Cela ne peut que préserver notre jeune démocratie de toute tentative de dérive.
Rappelons dans ce cadre que celle-ci n’est pas la première initiative législative que nous présentons.

« Réglementer les opérations de sondages d’opinions »

Nous avons déjà présenté deux initiatives législatives : la première est relative à la transparence et à la lutte contre l’enrichissement illégal, tandis que la deuxième est relative à l’indemnisation des agents des forces de sécurité intérieure.

Votre parti a proposé, il y a quelques semaines, le remplacement de Mohamed Ennaceur, président de l’Assemblée des Représentants du Peuple. Pourquoi une telle demande ?

Nous avons formulé cette demande après avoir constaté que les articles du règlement intérieur de l’ARP n’étaient pas respectés, qu’il y avait une tentative visant à étouffer la voix de l’opposition au sein du Parlement.
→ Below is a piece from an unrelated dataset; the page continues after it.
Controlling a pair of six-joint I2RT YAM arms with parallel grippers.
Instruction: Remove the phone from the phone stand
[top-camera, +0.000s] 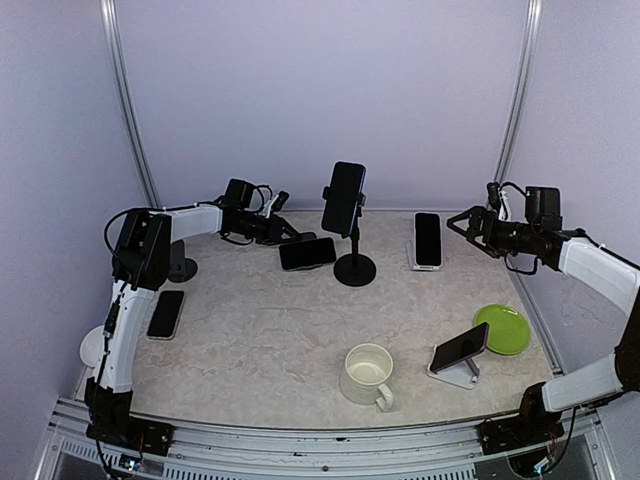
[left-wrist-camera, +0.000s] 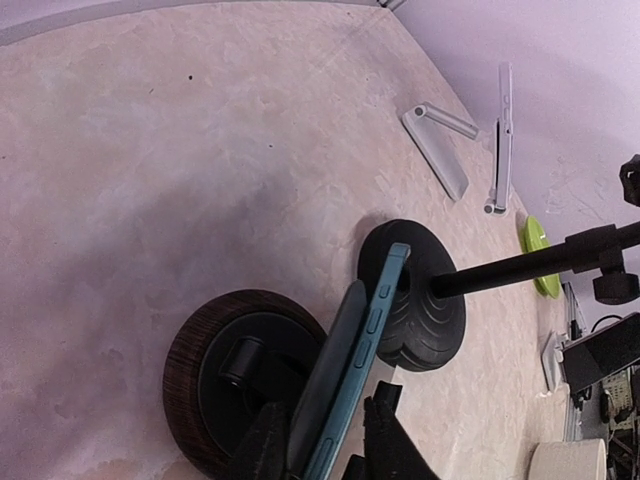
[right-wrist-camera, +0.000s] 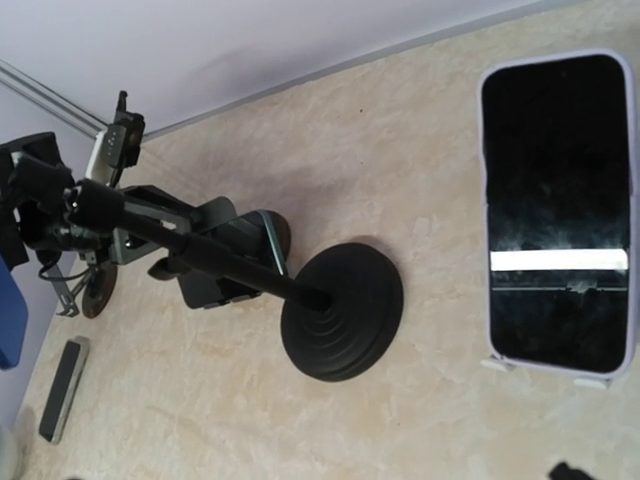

Par exemple, lorsqu’un député demande à questionner un ministre en plénière, sa demande doit être satisfaite dans les 15 jours suivants, selon la loi. Mais en réalité, certaines de nos questions restent en attente pendant plusieurs mois.

« Le statut de Mohamed Abbou au sein du parti est toujours le même »

De plus, la présidence de l’ARP n’a rien fait contre l’absentéisme des députés, notamment ceux appartenant à la coalition du pouvoir. Sinon, notre demande de remplacer Mohamed Ennaceur est une sorte de pression exercée pour améliorer les conditions de travail du député.

Après l’élection d’un nouveau secrétaire général à la tête du Courant Démocrate –en l’occurrence Ghazi Chaouachi–, quelle place tient désormais Mohamed Abbou au sein du parti ?

Mohamed Abbou est toujours un leader au sein de notre parti. Il est membre du Conseil national du Courant Démocrate. C’est une valeur politique sûre et son statut au sein du parti est toujours le même. Ce n’est pas le secrétariat général du parti qui définit sa valeur. Ce poste n’ajoute rien à Mohamed Abbou.

C’est, au contraire, Mohamed Abbou qui offre une valeur ajoutée au parti. Sinon, peut-être que le départ de Mohamed Abbou de ce poste lui offrira plus de temps libre pour penser et rédiger des programmes ou des idées relatives à l’avenir du parti et du pays.